- Problem details -
Lines where the string "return" appears are to be copied from the entries below.

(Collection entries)
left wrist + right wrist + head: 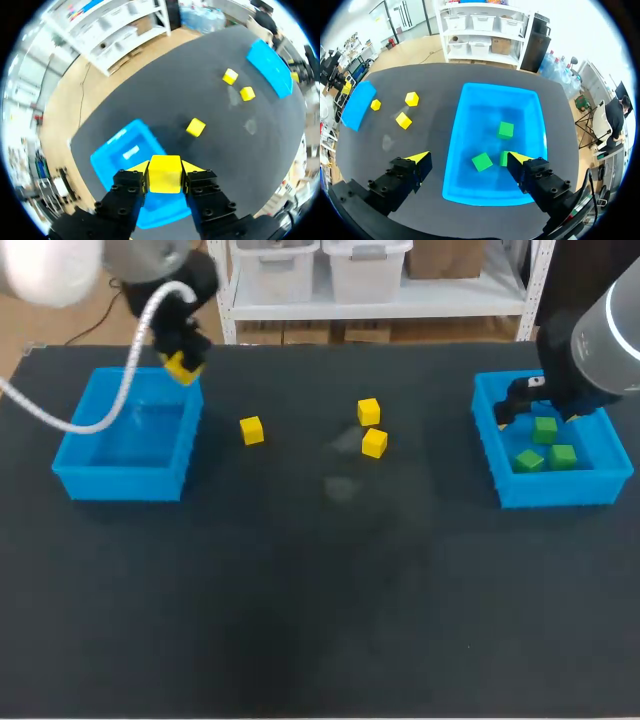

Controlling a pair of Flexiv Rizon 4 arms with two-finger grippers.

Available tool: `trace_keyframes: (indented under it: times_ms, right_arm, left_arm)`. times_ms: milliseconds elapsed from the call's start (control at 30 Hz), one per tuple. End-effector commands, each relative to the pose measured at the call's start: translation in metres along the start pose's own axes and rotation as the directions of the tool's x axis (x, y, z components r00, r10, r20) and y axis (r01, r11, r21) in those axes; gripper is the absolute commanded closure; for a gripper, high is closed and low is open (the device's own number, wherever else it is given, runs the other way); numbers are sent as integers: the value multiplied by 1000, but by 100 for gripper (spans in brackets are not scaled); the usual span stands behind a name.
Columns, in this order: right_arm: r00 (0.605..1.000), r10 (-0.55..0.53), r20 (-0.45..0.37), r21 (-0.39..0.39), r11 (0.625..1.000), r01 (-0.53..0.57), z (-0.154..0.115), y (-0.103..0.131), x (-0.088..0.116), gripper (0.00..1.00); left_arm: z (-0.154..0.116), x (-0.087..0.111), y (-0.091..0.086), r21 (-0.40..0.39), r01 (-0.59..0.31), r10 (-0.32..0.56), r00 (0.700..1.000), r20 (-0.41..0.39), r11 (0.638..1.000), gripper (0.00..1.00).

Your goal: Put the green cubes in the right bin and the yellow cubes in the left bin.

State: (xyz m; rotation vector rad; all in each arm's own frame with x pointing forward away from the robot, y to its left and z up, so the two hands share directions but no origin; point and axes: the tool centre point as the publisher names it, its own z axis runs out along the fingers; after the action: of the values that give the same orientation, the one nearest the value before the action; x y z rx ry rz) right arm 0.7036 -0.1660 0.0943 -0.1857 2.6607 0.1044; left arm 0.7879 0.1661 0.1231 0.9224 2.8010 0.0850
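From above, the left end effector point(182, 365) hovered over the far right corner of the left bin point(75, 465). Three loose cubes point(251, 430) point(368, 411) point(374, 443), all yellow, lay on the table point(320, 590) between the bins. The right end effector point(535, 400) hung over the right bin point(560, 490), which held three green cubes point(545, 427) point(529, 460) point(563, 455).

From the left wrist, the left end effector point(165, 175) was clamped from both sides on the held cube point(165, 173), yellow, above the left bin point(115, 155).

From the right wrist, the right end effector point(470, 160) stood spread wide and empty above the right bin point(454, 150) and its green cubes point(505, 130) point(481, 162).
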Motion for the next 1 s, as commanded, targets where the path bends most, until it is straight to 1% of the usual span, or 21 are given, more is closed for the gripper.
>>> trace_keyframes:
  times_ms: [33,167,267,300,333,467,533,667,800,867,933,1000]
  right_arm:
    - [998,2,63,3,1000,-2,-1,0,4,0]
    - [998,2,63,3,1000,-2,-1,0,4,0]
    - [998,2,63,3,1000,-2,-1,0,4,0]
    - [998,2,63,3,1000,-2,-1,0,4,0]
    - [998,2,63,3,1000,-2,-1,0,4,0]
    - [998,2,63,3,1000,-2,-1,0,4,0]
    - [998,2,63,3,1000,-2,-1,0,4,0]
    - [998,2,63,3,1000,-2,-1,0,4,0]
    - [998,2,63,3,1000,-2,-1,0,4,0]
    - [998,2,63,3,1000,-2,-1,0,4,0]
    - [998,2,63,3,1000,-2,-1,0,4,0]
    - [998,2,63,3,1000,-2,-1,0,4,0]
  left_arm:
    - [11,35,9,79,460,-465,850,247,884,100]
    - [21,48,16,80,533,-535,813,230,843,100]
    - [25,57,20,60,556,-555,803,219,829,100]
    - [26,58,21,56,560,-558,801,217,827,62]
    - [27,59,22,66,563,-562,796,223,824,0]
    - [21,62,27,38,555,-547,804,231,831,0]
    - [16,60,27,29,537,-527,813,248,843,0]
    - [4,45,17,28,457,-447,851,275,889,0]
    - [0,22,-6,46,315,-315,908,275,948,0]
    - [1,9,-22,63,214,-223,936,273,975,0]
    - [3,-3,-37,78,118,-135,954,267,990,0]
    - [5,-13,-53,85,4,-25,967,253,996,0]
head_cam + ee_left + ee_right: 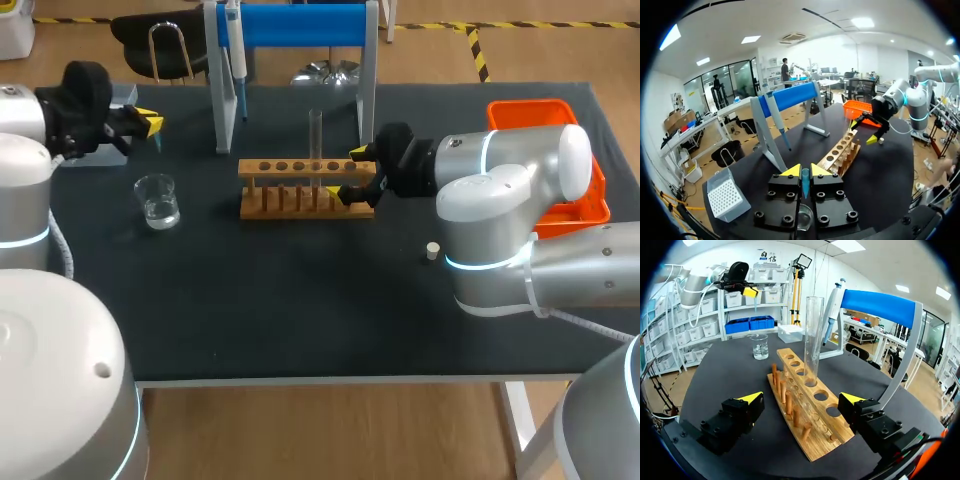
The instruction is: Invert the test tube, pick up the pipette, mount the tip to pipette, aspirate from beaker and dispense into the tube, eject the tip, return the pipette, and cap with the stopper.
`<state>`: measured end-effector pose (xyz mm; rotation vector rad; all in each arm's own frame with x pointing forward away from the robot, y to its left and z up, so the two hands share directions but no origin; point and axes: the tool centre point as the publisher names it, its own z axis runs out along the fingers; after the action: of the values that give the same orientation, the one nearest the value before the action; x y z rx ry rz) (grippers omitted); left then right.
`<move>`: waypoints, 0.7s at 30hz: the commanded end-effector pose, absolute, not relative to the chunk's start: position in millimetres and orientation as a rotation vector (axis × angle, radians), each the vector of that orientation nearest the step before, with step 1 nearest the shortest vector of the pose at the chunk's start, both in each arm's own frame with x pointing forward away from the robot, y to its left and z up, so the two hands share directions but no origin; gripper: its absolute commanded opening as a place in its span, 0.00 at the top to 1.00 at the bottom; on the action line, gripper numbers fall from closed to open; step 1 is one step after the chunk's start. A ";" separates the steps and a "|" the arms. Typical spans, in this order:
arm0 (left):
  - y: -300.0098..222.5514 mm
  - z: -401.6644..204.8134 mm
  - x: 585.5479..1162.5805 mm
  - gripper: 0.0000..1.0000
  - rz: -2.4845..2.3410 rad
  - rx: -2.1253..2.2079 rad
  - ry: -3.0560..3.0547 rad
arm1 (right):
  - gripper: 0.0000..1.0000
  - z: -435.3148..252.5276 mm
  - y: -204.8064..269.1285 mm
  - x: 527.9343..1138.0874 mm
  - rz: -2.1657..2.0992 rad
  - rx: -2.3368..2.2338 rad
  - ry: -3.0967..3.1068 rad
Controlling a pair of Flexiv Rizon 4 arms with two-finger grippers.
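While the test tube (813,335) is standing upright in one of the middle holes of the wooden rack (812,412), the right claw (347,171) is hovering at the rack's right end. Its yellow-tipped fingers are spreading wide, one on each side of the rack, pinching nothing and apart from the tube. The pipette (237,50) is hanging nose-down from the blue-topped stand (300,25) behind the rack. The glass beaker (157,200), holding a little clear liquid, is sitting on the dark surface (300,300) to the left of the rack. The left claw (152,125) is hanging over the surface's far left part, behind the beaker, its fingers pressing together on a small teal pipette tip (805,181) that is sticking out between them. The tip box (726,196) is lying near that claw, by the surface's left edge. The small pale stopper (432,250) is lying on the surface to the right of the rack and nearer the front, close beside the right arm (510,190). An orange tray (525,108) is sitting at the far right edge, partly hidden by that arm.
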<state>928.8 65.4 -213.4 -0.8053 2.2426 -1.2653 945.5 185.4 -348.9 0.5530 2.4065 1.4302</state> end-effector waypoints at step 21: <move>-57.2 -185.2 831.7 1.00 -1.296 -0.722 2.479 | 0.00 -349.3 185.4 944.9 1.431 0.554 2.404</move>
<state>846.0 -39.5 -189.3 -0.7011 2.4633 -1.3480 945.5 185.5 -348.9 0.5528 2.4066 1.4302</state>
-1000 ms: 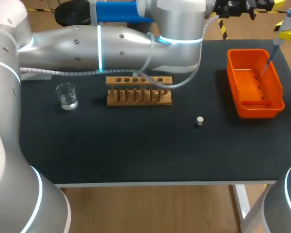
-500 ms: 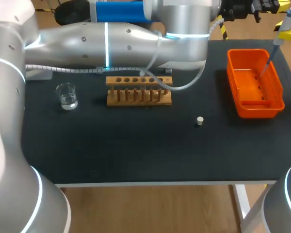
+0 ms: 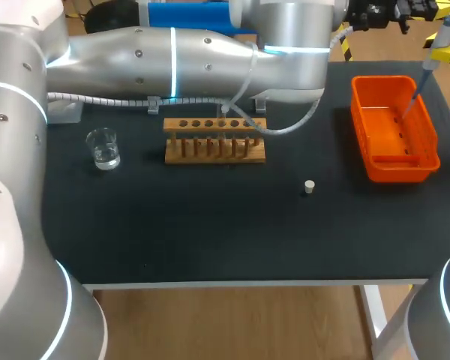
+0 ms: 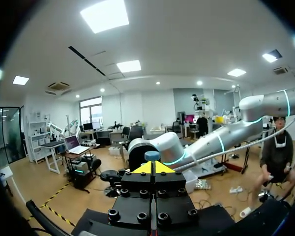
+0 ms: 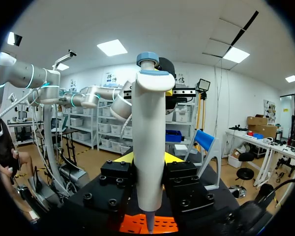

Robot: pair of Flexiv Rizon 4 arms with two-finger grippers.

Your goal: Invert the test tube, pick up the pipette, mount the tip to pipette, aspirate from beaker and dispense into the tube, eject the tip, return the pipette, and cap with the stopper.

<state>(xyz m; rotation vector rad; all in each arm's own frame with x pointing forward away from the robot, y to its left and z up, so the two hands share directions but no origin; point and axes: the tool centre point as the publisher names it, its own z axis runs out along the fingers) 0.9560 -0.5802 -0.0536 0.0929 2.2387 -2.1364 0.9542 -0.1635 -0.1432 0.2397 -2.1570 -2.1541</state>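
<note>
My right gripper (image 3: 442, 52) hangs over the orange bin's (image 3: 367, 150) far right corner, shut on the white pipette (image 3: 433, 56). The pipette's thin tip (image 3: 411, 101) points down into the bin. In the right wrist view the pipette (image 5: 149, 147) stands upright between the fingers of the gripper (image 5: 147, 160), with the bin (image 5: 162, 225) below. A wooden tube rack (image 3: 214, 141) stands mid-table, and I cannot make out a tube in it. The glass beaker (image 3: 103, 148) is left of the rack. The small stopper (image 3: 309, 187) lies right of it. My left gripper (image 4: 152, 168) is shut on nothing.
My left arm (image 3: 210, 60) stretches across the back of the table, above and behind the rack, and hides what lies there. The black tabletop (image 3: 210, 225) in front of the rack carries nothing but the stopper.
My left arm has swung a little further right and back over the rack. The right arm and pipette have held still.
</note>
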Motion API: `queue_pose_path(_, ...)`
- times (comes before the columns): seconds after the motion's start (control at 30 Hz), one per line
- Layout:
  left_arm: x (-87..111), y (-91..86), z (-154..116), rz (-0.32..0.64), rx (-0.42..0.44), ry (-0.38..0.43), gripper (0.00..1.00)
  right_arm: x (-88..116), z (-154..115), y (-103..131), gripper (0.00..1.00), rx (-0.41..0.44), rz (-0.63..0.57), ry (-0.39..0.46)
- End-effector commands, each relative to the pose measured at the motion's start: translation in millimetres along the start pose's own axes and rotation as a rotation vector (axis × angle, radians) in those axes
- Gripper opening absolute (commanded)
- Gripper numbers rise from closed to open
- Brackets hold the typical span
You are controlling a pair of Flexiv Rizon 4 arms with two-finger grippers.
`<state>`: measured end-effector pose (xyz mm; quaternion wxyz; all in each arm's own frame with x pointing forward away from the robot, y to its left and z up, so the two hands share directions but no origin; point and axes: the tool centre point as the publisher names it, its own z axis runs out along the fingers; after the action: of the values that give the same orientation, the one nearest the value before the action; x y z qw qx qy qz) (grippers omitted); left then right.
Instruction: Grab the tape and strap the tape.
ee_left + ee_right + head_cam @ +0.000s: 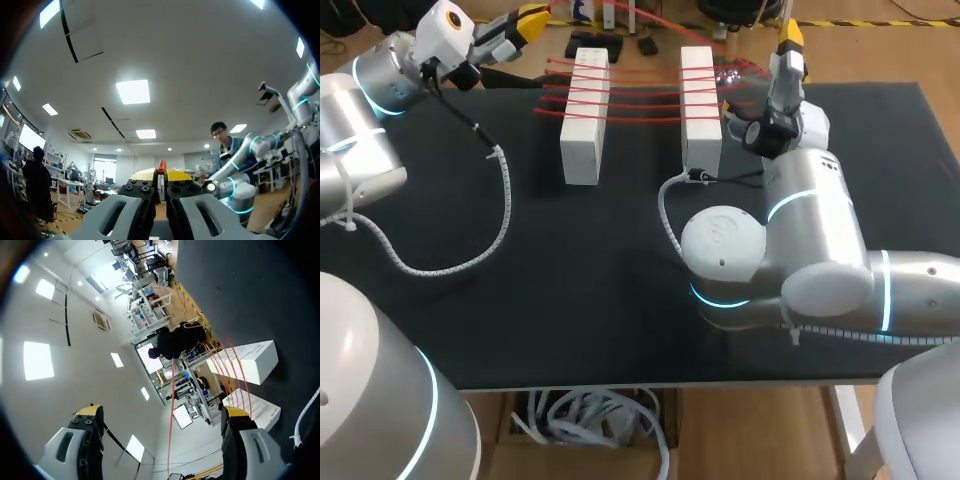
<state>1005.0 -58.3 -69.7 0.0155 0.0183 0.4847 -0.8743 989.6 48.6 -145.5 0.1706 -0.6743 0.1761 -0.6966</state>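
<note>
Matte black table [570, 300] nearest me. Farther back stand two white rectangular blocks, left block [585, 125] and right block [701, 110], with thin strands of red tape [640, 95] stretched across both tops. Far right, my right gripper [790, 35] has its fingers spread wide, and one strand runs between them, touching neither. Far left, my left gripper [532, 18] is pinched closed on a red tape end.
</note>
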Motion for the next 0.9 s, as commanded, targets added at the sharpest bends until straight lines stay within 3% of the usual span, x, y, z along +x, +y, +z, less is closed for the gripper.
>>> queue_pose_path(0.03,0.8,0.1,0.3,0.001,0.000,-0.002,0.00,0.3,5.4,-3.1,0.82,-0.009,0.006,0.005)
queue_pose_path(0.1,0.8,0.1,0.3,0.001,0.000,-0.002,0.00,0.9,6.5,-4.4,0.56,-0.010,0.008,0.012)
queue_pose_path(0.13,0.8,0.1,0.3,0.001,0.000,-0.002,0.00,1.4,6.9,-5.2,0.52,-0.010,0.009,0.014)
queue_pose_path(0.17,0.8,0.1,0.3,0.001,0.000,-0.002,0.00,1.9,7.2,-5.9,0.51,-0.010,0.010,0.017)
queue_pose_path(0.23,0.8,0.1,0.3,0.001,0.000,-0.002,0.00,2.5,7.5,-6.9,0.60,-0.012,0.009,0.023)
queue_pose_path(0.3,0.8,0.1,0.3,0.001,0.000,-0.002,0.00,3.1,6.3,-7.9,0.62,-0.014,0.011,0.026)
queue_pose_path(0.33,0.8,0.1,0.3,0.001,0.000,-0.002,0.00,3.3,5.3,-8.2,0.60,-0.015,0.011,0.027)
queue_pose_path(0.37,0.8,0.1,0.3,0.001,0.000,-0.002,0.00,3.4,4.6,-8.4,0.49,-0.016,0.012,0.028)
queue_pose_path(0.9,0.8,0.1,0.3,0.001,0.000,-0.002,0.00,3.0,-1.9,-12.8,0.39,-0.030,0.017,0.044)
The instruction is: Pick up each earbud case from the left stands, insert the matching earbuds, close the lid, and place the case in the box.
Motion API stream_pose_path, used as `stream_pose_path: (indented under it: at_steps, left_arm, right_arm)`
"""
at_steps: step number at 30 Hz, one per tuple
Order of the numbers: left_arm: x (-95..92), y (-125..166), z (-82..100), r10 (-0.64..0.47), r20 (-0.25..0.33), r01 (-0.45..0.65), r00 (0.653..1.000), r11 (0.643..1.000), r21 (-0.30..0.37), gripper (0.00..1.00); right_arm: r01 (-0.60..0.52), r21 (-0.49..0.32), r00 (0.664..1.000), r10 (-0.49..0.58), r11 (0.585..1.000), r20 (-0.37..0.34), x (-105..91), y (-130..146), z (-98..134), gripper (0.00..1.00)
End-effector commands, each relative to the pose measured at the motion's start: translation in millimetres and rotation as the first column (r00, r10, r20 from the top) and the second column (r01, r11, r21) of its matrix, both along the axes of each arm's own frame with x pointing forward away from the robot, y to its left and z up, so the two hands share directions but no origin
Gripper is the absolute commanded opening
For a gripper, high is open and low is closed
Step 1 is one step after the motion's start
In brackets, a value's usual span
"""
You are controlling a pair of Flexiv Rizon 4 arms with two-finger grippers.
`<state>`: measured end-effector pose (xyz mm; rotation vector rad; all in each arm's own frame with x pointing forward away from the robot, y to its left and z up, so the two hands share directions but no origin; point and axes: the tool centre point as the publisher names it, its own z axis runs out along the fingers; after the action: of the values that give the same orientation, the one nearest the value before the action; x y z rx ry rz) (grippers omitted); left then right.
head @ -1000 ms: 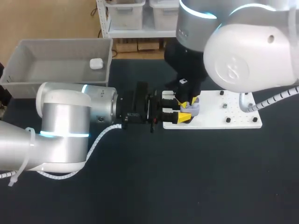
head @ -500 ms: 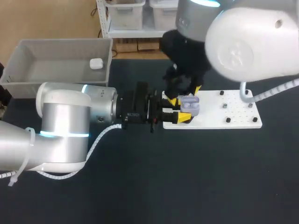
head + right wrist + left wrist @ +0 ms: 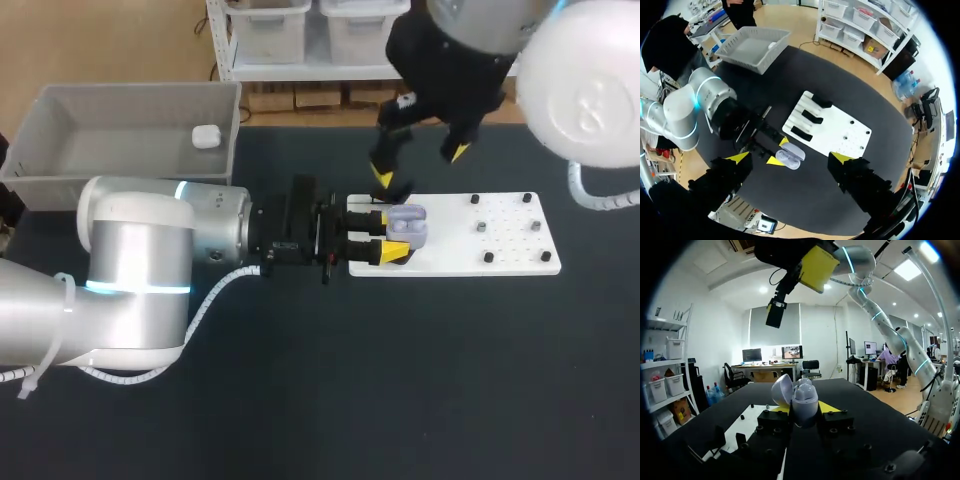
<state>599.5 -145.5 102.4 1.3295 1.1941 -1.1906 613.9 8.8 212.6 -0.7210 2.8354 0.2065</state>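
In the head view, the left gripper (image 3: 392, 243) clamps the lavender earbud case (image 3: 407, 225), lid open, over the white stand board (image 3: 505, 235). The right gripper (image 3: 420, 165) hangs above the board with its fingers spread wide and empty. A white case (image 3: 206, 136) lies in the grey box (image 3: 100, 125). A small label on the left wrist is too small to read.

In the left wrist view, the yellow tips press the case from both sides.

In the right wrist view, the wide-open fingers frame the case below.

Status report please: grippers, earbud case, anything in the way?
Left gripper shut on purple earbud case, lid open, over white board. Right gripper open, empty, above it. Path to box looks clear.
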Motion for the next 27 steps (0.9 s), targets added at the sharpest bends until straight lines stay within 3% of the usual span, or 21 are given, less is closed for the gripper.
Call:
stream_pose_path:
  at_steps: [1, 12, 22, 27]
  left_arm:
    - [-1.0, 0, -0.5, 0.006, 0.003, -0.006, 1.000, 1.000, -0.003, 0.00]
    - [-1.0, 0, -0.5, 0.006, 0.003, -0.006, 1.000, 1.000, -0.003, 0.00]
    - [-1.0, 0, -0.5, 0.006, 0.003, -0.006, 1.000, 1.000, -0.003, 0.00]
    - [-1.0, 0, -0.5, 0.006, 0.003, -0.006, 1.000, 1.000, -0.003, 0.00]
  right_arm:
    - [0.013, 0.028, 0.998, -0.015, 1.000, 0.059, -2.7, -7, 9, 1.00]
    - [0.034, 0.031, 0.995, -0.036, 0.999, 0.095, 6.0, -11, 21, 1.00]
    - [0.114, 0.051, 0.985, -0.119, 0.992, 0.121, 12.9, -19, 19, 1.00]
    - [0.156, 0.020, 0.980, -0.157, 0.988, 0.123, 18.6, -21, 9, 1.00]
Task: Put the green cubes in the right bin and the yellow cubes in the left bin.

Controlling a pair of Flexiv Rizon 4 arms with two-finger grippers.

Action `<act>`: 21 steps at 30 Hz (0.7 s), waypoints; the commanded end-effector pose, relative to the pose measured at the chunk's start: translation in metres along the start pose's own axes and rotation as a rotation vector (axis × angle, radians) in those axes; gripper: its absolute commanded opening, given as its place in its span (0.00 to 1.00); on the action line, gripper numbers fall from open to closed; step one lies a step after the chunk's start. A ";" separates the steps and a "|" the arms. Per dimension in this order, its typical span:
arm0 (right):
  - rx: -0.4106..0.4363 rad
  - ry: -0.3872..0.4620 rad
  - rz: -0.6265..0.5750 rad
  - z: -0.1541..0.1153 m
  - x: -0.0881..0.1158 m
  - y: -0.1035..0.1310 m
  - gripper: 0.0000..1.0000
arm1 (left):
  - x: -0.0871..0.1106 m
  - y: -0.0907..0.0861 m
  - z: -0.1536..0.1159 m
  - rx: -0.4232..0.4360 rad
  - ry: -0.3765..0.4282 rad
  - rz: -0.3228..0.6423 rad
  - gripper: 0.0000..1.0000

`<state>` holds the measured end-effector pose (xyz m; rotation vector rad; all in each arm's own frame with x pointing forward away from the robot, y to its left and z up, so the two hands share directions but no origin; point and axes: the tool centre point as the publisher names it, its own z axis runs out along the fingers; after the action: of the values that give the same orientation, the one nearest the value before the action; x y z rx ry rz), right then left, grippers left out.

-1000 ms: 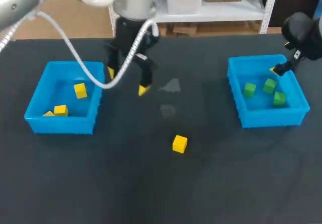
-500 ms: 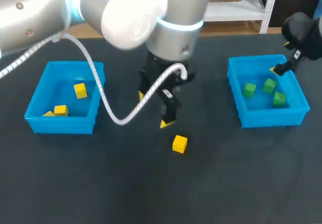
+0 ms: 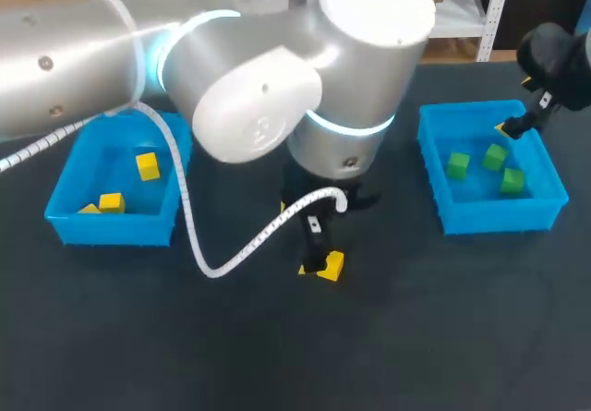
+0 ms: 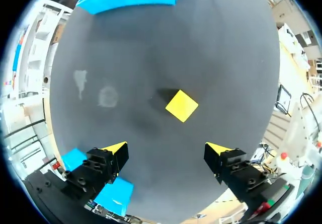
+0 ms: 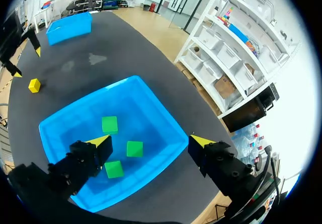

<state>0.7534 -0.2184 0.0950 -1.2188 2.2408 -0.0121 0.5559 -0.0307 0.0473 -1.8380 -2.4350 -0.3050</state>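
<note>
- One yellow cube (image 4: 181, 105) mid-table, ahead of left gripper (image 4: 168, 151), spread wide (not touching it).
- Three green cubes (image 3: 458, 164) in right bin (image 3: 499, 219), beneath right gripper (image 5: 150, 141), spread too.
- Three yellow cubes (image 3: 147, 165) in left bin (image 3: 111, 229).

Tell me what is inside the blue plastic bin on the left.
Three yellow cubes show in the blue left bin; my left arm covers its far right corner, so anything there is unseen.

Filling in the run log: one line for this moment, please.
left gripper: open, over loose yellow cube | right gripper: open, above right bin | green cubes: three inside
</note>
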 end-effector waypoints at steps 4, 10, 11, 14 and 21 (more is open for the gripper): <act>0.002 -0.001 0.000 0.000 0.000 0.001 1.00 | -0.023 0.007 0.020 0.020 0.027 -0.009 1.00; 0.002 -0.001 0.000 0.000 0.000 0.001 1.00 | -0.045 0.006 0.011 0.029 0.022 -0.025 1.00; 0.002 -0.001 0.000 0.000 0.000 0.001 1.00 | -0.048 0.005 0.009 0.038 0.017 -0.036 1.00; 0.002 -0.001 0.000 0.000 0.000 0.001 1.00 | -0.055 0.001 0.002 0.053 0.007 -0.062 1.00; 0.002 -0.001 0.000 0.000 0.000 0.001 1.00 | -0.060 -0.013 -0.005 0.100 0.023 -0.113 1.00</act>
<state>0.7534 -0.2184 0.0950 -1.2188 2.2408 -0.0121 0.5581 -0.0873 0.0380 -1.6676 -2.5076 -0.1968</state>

- Answer for the task -
The instruction is: Invert the test tube, pick up the pipette, mount the tip to pipette, aspirate from beaker and dispense into the tube, eject the tip, return the pipette, and cap with the stopper.
Your goal: Invert the test tube, pick up the pipette, mount the tip to pipette, aspirate from beaker and dispense into the tube, eject the tip, return the pipette, and cap with the stopper.

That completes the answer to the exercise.